▶ Instructions for the task
Your answer should be only the lines below from the one with "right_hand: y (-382" to the one with "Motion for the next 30", repeated exactly, ends included.

== Input data

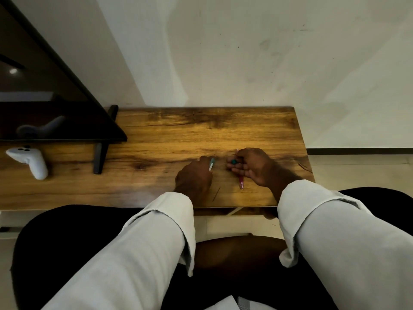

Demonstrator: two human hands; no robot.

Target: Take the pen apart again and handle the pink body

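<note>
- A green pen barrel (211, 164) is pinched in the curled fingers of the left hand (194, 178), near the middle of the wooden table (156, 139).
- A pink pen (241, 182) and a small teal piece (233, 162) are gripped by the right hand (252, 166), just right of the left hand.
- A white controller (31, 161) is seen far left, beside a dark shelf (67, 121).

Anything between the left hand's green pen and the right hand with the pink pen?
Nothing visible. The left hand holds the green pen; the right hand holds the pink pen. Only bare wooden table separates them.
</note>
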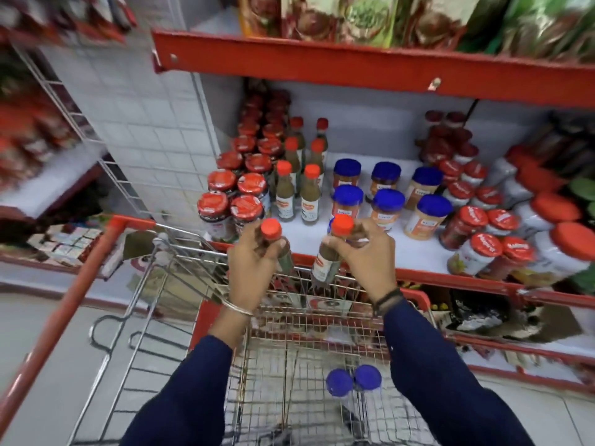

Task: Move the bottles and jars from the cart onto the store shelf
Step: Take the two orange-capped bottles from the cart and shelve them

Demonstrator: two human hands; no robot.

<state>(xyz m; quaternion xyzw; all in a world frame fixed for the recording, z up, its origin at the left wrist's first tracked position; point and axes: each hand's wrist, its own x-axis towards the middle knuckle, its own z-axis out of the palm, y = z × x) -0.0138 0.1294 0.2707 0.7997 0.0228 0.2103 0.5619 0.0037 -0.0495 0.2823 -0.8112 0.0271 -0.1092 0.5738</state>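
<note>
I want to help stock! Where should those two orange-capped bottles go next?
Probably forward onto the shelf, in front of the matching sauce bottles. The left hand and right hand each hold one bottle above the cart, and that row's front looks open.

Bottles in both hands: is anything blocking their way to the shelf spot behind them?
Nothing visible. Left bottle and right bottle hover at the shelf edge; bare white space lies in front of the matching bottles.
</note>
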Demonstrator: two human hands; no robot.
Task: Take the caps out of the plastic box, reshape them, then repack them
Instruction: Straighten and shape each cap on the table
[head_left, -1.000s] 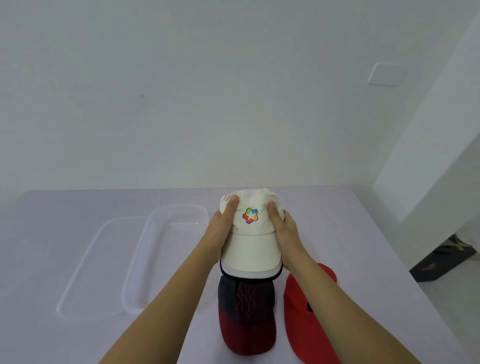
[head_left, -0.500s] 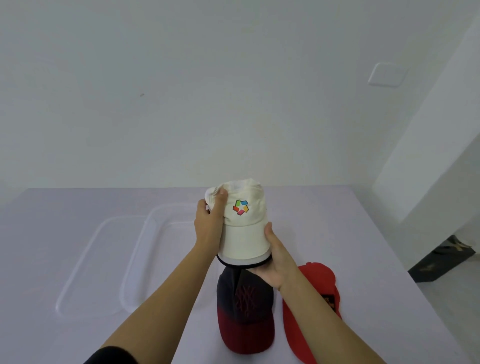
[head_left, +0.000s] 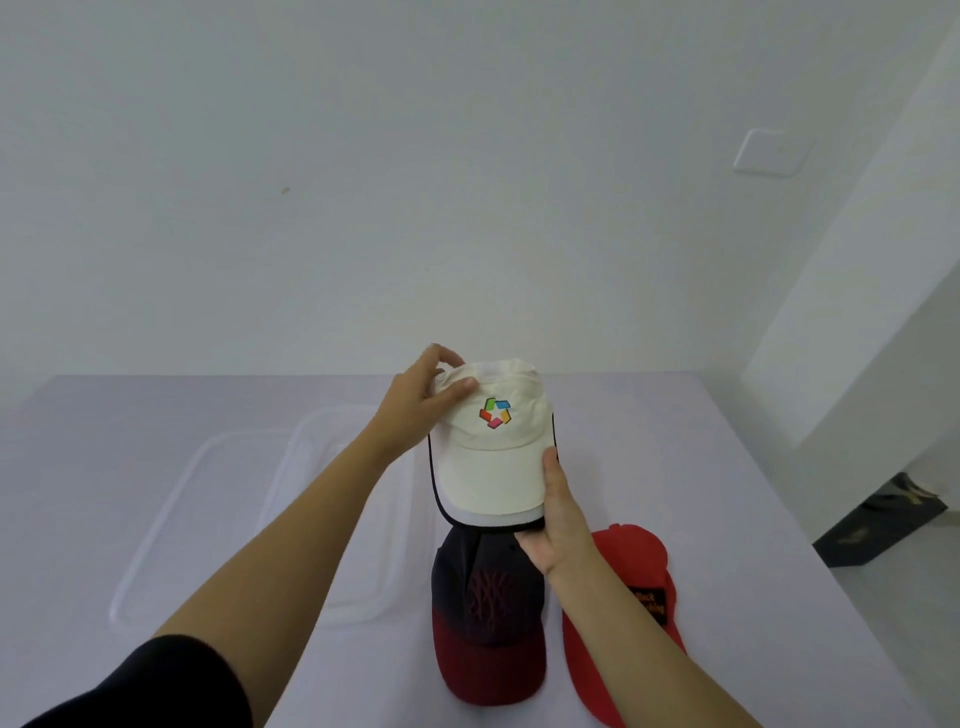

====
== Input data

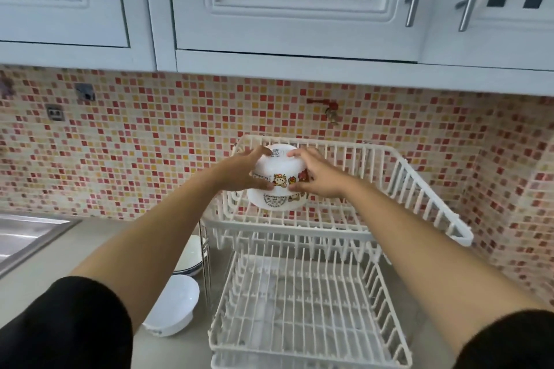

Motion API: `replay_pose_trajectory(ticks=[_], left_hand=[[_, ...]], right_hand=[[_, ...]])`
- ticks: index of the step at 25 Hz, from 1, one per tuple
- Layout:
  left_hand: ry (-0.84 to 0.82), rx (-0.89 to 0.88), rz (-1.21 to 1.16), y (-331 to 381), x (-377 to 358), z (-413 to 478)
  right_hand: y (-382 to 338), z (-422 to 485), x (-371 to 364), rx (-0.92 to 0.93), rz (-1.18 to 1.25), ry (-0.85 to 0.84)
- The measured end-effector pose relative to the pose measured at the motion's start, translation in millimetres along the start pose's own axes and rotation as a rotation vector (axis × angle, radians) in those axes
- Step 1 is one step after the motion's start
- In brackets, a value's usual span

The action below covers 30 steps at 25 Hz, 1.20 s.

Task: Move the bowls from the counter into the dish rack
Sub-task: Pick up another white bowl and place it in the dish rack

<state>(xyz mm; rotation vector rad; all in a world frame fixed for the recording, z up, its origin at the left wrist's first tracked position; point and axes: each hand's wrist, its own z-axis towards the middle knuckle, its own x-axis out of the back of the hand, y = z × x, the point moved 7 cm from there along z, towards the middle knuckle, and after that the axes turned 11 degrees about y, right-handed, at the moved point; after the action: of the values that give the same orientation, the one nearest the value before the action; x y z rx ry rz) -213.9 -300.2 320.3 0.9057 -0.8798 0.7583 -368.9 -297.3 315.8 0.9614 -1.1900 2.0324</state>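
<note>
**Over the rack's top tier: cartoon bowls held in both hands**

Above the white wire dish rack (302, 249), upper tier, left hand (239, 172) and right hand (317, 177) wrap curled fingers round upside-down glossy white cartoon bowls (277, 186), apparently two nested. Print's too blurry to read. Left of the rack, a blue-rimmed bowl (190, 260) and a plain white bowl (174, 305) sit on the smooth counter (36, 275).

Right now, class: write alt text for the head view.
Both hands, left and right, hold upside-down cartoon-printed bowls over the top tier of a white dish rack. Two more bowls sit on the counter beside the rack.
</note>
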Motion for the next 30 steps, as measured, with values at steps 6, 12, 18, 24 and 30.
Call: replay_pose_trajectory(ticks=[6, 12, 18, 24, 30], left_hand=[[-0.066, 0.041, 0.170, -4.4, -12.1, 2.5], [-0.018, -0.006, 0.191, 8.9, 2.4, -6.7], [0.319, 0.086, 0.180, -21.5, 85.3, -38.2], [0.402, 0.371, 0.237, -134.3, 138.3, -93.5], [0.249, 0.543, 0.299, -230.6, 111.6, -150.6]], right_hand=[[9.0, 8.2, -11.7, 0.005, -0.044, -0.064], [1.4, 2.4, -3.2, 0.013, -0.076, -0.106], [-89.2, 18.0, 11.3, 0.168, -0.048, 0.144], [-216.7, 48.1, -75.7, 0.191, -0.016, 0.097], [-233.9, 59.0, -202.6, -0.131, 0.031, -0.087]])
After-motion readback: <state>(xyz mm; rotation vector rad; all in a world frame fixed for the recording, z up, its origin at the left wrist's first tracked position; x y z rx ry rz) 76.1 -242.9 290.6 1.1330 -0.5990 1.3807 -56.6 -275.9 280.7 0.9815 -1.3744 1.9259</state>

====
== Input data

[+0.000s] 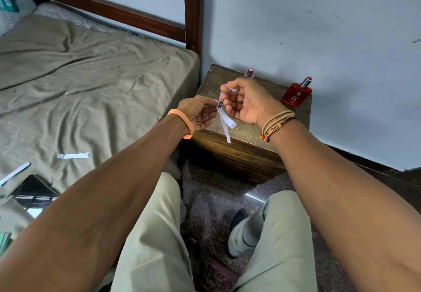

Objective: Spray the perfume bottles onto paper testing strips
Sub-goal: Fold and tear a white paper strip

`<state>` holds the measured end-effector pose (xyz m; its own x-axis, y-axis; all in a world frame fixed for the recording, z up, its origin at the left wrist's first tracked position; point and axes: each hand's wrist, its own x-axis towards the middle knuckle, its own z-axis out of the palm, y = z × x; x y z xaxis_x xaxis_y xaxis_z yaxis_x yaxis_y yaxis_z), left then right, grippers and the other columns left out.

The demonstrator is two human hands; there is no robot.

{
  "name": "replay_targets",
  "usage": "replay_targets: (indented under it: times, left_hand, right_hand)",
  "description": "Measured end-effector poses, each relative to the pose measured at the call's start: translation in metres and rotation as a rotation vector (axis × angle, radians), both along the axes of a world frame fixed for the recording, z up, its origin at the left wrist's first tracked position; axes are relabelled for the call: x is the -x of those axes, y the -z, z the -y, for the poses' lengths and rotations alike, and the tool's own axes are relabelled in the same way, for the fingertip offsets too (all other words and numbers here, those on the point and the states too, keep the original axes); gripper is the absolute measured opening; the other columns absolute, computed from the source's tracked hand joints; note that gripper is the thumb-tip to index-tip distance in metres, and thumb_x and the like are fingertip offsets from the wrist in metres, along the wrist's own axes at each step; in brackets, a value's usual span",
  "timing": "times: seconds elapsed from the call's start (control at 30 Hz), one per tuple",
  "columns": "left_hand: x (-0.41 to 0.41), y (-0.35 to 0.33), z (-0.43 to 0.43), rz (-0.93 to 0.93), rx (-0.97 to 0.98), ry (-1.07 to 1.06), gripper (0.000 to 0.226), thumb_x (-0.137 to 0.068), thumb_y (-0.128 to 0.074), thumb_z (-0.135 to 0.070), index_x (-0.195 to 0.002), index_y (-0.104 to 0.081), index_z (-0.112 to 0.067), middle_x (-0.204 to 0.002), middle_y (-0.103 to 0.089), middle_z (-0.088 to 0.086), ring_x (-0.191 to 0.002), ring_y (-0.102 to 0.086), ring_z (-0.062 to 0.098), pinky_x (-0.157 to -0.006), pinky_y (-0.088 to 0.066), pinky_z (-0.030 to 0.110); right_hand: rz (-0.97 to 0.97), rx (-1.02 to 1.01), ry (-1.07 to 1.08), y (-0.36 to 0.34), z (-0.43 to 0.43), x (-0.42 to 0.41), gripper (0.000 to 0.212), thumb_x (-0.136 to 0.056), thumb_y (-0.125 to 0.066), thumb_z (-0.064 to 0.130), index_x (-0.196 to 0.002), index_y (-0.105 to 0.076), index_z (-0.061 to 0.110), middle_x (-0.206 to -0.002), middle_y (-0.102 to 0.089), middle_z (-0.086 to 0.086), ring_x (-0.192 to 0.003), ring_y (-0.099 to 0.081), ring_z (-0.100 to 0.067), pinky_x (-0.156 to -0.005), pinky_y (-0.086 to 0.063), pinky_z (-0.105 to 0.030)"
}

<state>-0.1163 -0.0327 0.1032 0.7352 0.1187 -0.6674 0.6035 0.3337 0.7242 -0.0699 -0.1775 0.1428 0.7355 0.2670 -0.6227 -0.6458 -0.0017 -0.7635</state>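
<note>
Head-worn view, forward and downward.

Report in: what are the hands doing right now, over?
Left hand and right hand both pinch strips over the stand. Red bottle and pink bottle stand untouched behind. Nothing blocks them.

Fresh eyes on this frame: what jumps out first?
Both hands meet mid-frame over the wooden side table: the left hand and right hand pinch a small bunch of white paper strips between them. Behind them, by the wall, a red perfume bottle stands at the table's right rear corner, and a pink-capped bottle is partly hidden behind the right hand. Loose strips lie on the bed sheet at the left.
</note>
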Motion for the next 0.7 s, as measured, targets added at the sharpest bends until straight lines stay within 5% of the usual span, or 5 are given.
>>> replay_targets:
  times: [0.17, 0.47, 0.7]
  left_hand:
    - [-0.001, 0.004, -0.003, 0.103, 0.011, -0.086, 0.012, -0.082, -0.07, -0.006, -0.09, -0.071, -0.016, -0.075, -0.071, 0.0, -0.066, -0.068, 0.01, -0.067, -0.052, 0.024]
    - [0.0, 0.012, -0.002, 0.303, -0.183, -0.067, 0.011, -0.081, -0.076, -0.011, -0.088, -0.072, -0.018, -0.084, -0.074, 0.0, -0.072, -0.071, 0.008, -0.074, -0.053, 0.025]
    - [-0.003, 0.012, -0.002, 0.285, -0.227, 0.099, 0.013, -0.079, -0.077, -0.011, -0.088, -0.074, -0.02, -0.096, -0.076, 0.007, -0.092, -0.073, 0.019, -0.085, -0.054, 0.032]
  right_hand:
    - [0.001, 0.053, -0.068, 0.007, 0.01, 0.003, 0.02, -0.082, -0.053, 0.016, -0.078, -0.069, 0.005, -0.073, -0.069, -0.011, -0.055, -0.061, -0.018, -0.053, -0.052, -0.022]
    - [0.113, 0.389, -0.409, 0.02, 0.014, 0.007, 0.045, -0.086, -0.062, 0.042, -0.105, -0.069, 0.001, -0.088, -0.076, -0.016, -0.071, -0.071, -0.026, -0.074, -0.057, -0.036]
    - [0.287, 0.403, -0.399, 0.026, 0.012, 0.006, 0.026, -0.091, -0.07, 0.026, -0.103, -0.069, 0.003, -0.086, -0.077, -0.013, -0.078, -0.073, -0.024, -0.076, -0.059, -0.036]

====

▶ Answer to the problem
  right_hand: y (-382 to 338), z (-422 to 485), x (-371 to 364), rx (-0.92 to 0.93), rz (-1.18 to 1.25), ry (-0.85 to 0.84)
- The measured end-effector pose relative to the pose measured at the motion's start, translation in millimetres along the start pose's own axes and rotation as a rotation vector (axis × angle, radians) in those axes
- Step 1 is one step after the motion's start
- In brackets, a value's usual span

The action below covers 30 steps at 25 Hz, 1.20 s.

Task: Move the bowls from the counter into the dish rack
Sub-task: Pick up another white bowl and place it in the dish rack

<state>(xyz mm; rotation vector rad; all in a world frame fixed for the recording, z up, its origin at the left wrist's first tracked position; point and axes: each hand's wrist, its own z-axis towards the middle knuckle, its own x-axis out of the back of the hand, y = z × x, the point moved 7 cm from there along z, towards the middle knuckle, and after that the axes turned 11 degrees about y, right-handed, at the moved point; after the action: of the values that give the same orientation, the one nearest the value before the action; x y z rx ry rz) -213.9 -300.2 320.3 0.9057 -0.8798 0.7583 -368.9 -297.3 315.8 0.9614 -1.1900 2.0324</state>
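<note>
**Over the rack's top tier: cartoon bowls held in both hands**

Above the white wire dish rack (302, 249), upper tier, left hand (239, 172) and right hand (317, 177) wrap curled fingers round upside-down glossy white cartoon bowls (277, 186), apparently two nested. Print's too blurry to read. Left of the rack, a blue-rimmed bowl (190, 260) and a plain white bowl (174, 305) sit on the smooth counter (36, 275).

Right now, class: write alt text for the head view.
Both hands, left and right, hold upside-down cartoon-printed bowls over the top tier of a white dish rack. Two more bowls sit on the counter beside the rack.
</note>
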Motion for the next 30 steps, as measured, with values at steps 6, 12, 18, 24 and 30.

Above is the complete output.